Integrate DFT data

## Project description

# dftintegrate

### Installation

Python3 support only. The way I do it that is easiest for me is to use a

virtual environment. If this is unfamiliar to you follow

[this link](http://docs.python-guide.org/en/latest/dev/virtualenvs/).

At the command line I type:

`mkvirtualenv --python=/usr/local/bin/python3 nameOfEnvironment`.

This is assuming you followed the virtualenvwrapper part of the link above.

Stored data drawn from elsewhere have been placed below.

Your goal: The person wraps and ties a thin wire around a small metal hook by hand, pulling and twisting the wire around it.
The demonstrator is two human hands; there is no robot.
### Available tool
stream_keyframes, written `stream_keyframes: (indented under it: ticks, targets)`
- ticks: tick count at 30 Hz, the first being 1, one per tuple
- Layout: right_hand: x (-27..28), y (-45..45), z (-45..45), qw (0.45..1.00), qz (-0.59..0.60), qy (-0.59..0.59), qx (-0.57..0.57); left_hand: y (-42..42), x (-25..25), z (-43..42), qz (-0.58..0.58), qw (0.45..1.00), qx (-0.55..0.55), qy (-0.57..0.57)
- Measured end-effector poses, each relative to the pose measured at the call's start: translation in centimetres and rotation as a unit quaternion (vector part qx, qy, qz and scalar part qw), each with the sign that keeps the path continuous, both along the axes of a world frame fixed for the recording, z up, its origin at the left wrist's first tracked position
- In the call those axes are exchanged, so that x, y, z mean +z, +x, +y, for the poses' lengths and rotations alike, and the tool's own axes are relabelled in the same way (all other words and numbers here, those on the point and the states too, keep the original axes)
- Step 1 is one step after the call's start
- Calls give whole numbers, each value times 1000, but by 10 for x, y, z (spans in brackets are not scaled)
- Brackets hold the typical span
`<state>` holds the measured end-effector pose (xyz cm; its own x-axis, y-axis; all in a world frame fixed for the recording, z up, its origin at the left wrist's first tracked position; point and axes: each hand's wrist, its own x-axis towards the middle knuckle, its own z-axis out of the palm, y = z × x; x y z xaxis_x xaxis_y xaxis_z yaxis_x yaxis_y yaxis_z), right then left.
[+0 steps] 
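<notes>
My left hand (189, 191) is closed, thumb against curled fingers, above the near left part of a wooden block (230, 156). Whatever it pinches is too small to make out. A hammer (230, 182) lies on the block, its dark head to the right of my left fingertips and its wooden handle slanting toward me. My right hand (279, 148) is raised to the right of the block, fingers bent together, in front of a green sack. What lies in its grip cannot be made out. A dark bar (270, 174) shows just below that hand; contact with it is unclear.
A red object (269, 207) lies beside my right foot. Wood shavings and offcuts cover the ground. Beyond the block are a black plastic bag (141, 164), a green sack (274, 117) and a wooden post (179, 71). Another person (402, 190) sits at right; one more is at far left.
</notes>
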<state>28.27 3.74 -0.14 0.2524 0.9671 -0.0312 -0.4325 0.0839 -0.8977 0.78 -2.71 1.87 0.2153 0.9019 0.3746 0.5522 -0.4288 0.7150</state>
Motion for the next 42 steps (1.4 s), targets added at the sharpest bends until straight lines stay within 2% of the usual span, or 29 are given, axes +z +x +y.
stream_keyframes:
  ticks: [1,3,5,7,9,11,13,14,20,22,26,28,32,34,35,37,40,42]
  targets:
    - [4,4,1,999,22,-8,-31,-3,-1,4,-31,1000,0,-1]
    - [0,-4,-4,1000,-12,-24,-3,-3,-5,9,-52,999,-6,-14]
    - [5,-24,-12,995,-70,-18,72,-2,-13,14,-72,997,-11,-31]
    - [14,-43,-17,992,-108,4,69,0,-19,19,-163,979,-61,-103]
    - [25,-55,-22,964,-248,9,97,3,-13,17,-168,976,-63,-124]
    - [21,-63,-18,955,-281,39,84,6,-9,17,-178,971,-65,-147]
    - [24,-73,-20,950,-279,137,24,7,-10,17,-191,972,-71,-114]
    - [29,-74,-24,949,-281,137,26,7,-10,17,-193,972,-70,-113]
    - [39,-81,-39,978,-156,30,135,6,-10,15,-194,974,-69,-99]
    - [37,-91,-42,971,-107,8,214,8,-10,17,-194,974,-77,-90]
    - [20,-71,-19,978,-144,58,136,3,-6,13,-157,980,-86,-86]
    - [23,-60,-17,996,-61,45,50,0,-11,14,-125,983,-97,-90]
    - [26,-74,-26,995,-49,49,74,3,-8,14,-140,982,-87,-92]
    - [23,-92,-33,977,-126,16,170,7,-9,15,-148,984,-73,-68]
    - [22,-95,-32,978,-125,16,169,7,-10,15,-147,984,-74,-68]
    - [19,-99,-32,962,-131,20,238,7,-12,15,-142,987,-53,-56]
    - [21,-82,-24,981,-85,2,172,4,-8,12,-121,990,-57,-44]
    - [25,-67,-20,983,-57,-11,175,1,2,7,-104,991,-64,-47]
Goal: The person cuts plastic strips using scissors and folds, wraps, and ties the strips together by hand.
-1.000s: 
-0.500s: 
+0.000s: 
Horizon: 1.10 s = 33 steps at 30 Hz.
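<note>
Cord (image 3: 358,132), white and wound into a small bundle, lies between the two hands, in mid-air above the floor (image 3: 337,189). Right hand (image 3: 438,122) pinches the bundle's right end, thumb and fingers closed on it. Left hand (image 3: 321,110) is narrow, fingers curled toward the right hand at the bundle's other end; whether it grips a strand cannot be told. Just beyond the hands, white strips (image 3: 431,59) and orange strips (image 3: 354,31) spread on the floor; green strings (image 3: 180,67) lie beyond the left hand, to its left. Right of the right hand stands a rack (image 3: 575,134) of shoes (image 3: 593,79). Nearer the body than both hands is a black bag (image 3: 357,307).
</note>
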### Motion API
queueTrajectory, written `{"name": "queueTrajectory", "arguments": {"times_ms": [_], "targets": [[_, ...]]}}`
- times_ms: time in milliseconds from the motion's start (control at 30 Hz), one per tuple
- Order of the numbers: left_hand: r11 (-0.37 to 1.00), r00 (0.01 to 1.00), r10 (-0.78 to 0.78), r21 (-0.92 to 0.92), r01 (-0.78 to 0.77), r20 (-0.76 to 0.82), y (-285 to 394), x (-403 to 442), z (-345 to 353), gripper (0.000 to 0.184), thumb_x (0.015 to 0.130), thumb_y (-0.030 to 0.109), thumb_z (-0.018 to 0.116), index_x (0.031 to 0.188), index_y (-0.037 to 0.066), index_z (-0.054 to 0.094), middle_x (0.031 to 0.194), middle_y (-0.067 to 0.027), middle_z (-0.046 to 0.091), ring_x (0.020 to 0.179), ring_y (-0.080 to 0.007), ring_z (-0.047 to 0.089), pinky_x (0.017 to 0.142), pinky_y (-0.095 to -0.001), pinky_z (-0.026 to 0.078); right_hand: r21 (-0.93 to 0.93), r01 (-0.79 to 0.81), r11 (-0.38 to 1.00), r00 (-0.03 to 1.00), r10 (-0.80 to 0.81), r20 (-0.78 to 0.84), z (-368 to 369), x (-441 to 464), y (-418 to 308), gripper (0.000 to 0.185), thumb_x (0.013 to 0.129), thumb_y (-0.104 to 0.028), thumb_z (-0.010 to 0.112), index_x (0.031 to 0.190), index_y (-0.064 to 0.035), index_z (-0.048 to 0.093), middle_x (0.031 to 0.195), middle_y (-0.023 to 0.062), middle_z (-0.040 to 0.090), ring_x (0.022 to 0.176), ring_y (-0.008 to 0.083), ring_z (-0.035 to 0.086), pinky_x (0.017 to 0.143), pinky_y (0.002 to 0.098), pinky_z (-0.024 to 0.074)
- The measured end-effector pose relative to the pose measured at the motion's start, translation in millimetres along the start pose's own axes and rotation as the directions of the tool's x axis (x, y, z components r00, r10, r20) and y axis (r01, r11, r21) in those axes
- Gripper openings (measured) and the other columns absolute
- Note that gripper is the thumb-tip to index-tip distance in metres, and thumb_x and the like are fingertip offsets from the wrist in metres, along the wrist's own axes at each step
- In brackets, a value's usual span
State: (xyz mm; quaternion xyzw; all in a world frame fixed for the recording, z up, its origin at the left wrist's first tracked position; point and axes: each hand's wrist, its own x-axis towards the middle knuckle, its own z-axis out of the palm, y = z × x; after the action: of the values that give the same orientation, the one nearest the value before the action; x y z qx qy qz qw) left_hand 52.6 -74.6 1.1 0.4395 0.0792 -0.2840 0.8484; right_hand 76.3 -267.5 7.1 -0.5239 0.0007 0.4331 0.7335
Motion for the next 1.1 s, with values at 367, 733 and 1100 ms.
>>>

The path to the python3 executable might be different for you. You can find out

what yours is by typing `which python3` at the command line. Doing all of this

creates an environment where python3 is default, so if I type python it launches

python 3.4.x. Now that I have and am working in this environment I type

`pip install dftintegrate` and I'm done!

### Basic Overview

If you have a directory that contains VASP output (or Quantum Espresso in the

future version), you can use dftintegrate to analyze data related to the electron

bands. The data that can be read includes the irreducible kpoints, corresponding

eigenvalues for all bands calculated, and symmetry operators with translations.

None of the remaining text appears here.